+++ EXERCISE DATA +++
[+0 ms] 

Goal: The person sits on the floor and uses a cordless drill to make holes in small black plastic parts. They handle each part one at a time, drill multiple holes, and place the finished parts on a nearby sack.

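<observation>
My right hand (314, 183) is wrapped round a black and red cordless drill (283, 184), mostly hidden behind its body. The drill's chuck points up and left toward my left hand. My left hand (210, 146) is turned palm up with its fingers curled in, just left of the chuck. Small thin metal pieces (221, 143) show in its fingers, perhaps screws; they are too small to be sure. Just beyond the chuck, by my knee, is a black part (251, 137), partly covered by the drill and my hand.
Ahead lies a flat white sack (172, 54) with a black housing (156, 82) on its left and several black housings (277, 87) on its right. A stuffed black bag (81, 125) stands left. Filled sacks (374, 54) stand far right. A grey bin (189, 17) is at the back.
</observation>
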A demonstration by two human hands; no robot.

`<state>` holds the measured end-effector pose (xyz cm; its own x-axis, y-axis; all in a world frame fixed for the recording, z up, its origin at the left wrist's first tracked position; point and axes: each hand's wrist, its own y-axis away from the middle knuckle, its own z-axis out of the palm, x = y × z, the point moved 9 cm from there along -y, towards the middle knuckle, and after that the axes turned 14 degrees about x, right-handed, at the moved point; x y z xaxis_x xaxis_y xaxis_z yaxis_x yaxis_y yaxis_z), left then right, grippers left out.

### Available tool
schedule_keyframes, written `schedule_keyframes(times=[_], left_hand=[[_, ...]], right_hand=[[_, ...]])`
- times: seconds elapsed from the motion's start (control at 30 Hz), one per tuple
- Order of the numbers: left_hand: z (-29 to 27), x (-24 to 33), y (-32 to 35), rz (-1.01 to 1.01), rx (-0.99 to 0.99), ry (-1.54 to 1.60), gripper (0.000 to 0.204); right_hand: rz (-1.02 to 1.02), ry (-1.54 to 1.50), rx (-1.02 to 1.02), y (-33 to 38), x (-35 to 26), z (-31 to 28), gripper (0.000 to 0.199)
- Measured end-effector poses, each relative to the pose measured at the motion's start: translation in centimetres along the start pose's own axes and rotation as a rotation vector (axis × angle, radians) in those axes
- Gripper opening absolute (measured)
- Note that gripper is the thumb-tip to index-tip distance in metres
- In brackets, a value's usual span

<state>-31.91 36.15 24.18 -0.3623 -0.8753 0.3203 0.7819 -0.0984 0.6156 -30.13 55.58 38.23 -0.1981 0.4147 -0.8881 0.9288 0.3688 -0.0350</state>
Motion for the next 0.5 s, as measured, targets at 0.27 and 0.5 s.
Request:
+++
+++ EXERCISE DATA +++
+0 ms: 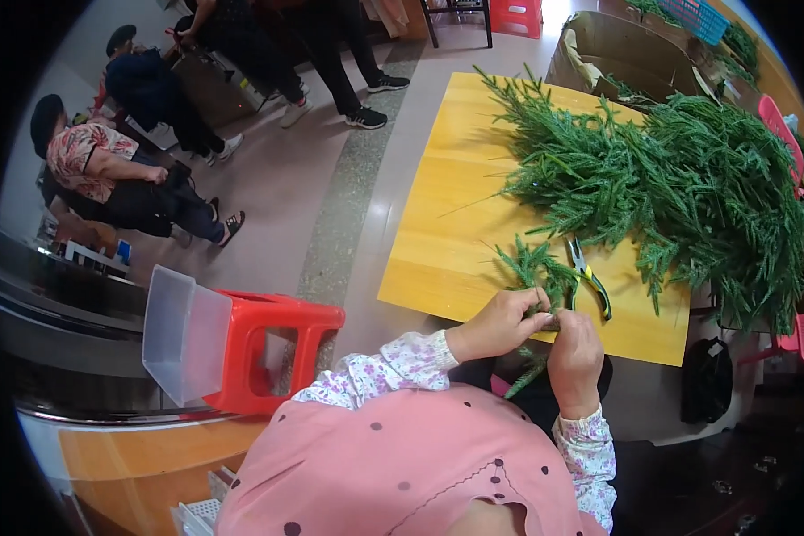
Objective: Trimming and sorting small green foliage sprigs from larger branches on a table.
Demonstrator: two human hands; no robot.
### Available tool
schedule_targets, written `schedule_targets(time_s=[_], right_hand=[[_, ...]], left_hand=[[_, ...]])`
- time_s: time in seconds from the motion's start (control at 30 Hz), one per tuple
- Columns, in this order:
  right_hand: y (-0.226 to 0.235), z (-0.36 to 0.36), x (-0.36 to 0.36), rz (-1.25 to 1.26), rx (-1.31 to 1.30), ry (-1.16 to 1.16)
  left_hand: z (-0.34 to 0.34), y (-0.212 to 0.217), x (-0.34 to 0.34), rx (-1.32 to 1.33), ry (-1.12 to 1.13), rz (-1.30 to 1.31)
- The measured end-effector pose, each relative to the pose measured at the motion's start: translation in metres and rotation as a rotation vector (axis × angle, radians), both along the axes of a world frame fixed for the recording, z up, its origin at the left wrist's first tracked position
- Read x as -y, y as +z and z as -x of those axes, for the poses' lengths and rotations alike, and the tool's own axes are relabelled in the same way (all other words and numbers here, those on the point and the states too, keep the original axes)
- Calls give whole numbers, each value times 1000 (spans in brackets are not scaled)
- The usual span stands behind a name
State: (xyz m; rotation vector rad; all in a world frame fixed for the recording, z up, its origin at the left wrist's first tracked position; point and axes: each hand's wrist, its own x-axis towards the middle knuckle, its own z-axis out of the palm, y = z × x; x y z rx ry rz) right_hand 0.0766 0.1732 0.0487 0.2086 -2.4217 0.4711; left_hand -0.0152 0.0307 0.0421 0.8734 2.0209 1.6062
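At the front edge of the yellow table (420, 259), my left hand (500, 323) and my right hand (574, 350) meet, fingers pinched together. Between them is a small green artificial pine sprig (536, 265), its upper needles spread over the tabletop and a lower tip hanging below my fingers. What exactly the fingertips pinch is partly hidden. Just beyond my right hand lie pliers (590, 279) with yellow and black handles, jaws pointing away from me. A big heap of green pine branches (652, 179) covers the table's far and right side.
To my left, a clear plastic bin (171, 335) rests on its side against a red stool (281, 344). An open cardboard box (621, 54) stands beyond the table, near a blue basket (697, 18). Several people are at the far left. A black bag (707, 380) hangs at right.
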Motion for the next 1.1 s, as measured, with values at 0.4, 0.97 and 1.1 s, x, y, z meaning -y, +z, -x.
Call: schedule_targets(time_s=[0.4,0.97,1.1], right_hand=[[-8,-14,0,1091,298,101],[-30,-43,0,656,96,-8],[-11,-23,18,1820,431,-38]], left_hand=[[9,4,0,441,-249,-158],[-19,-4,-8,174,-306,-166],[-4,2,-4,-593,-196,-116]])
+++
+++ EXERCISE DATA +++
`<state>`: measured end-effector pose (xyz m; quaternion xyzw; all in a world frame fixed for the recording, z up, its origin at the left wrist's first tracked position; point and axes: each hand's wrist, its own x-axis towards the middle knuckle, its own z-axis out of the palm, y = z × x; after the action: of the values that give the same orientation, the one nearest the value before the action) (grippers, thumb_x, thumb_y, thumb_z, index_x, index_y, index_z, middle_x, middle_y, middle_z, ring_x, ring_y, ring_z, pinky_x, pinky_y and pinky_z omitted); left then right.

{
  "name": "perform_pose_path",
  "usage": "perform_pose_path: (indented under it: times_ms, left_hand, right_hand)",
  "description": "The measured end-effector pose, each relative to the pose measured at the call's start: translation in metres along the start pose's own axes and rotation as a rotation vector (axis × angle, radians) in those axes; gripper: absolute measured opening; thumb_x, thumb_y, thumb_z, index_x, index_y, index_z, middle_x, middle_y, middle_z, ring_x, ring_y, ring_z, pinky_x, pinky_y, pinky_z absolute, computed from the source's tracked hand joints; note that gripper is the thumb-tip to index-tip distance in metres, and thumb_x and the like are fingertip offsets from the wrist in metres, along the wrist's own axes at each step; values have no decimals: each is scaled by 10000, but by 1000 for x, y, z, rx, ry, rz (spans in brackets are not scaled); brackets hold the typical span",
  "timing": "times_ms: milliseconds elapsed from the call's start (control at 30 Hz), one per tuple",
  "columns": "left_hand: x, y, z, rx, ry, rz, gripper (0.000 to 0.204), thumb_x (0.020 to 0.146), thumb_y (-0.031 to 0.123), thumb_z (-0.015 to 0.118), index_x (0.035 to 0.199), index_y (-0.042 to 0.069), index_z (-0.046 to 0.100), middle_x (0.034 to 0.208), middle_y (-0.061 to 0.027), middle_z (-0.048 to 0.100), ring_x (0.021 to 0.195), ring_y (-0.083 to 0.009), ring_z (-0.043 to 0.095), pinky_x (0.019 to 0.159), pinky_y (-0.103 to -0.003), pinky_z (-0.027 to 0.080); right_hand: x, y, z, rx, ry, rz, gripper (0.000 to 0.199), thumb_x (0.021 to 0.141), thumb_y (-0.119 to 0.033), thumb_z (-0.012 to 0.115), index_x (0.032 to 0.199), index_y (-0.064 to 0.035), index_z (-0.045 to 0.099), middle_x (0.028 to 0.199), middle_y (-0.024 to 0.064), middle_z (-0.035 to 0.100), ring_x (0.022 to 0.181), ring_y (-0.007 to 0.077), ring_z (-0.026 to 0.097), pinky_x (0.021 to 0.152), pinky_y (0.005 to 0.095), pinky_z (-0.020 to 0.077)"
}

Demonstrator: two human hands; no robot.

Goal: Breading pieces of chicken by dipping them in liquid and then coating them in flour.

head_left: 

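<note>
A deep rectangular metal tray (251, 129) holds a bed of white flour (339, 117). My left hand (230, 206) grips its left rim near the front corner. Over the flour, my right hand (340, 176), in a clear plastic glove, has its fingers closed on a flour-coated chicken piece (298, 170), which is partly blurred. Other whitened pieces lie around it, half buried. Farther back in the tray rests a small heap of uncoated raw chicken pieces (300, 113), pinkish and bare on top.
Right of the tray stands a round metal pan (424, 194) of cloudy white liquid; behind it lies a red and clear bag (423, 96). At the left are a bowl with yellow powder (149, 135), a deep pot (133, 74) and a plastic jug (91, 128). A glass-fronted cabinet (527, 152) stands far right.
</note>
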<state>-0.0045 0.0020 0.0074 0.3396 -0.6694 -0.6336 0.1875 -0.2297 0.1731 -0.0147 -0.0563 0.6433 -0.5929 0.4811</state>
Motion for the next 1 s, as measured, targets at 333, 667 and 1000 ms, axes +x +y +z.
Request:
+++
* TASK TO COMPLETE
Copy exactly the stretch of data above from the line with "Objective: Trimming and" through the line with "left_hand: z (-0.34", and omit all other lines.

* EXERCISE SOLUTION
Objective: Trimming and sorting small green foliage sprigs from larger branches on a table.
Demonstrator: two human hands; no robot.
### Available tool
schedule_targets, written `schedule_targets(time_s=[_], right_hand=[[_, ...]], left_hand=[[_, ...]])`
- time_s: time in seconds from the motion's start (control at 30 Hz), one per tuple
- Columns, in this order:
  right_hand: y (-0.226 to 0.235), z (-0.36 to 0.36), x (-0.36 to 0.36), rz (-1.25 to 1.26), rx (-1.31 to 1.30), ry (-1.16 to 1.16)
  left_hand: z (-0.34 to 0.34), y (-0.212 to 0.217), x (-0.34 to 0.34), rx (-1.32 to 1.33), ry (-1.12 to 1.13), rz (-1.30 to 1.31)

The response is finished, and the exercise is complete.